Each display contained the eight hues from one of the four cuts. Participants were asked to rate how much they liked each figural color on a scale from 1 (lowest) to 9 (highest) using the number keys at the top of the keyboard. They could rate the colors in any order they wished, using the tab key to select which colored square to rate. When a square was selected, the asterisk below it enlarged so that participants knew which square they were currently expected to rate. If they desired, participants could change their ratings by tabbing back to a color square and typing a new rating. In displays that contained a figural color that was identical to the ground, there was a zero below the square instead of the asterisk, and that square was skipped when the tab key was pressed.

Participants were told that a given color could look different on different backgrounds, so they need not try to be consistent in their ratings across trials. In addition, they were informed that they could give multiple colors the same rating within a given trial (i.e., if they hated all the colors they could give them all a rating of “1” and if they loved them all they could give them all a rating of “9.” Once participants had rated all the colors in a test display, they pressed the “Enter” key to go onto the next display. The 128 displays were presented in a random order and were separated by a 500-ms inter-trial interval.

Results and discussion

Figure 12a plots the preferences for figural hues on different colored backgrounds as a function of background hue. This pattern is somewhat similar to the pair preferences presented in Fig. 2a (r = +.54) but is also clearly quite different in that the ground color curves do not peak when the figural color has the same hue, as they do in Fig. 2a. When figural preferences for each of the 32 figural colors (averaged over backgrounds) were compared with pair preferences for the same figural colors within figure-ground pairs (also averaged over backgrounds), there was a strong correlation (r = +.74), but it was not as strong as preferences for the same 32 figural colors when viewed against a neutral gray background (Palmer & Schloss, 2010) (r = +.87). Indeed, when these two correlations are calculated separately for each individual participant and compared statistically, correlations between figural color preference on differently colored backgrounds were reliably more closely related to figural color preferences on a neutral gray background than to pair preferences in which that color is figural [t(47) = 4.64, p < .001]. This finding strongly suggests that the observers in Experiment 4 were indeed rating how much they preferred the figural colors in the present task rather than how much they liked the figure-ground pairs as wholes. The same data, plotted as a function of figural hue angle in CIELAB color space, can be found in the Supplementary Material (Fig. S13A).

Fig. 12
figure 12

Preference ratings for each figural hue on each of the background hues as a function of figural hue (a) and residual figural color preference after accounting for figural preferences when rated on a neutral gray background (Palmer & Schloss, 2010) and pair preferences plotted as a function of figural hue (b).
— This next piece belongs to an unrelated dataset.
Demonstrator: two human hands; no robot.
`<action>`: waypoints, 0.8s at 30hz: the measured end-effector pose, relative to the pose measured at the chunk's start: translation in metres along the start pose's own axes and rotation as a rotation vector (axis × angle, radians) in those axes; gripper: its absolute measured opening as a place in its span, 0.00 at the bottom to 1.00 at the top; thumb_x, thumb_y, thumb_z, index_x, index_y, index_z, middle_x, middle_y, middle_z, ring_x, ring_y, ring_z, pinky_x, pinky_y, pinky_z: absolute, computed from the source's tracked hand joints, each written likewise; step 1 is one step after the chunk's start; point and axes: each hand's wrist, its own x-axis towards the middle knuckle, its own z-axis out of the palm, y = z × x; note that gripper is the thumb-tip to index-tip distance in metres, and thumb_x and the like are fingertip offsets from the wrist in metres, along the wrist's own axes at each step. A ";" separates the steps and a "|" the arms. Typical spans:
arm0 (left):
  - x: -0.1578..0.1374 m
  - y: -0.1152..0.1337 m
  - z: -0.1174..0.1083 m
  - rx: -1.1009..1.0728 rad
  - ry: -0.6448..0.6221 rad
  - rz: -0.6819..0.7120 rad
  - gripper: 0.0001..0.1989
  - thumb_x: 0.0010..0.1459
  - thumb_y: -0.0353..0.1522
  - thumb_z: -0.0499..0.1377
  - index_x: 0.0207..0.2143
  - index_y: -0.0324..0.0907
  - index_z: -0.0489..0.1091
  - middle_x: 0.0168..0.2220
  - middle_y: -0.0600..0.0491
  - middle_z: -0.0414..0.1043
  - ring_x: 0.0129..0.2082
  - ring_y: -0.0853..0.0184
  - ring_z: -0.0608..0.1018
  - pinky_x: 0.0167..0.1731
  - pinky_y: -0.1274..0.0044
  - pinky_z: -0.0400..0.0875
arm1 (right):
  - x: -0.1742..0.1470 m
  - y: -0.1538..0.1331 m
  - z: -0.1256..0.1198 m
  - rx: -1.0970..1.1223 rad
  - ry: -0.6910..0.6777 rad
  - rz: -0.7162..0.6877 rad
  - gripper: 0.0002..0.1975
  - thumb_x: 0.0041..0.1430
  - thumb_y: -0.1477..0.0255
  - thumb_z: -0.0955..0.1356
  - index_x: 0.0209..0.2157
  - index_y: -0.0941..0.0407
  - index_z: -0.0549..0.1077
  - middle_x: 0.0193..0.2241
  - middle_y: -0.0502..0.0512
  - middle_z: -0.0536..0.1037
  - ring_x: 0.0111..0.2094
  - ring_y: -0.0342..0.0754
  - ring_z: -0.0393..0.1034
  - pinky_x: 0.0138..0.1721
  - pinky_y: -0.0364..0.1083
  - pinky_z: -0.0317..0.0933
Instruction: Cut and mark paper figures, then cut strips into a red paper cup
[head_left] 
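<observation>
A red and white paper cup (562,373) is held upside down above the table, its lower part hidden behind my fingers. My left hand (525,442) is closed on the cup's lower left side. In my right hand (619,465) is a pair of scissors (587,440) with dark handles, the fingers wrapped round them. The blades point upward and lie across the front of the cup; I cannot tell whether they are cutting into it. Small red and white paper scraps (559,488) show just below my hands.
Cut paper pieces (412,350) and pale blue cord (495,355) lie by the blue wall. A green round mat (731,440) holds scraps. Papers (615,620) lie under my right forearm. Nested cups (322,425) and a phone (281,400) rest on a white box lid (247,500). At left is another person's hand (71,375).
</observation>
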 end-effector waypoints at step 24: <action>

Error bars standard errors of the means (SEM)

There was a main effect of figural hue [F(7, 329) = 7.70, p < .001] and ground hue [F(7, 329) = 8.47], and an interaction between them [F(49, 2,303) = 4.58, p < .001] indicating that figural color preferences are indeed influenced by ground color. As is evident in Fig. 12a, figural colors were more preferred on cooler backgrounds [t(47) = 5.27, p < .001]. This was especially true for the warm figural colors (red, orange, and yellow) against the cool backgrounds (blue, cyan, and green) compared with warm figural colors against warm backgrounds [t(47) = 6.03, p < .001].

A regression model was used to predict preference for figural colors on different colored backgrounds using the same ten Munsell factors as predictors (see Experiments 1, 2 and 3). The best model (Fig. 4) showed that figural colors were more preferred when they contrasted with the background lightness/value, when they and the background were cooler, when they were more saturated and cooler than the background, and when they and the background were more saturated (58.4% of the variance explained). A total of 62.3% was explained when all 10 factors were included in the full model, but there was no clear “best” model containing more than 5 factors.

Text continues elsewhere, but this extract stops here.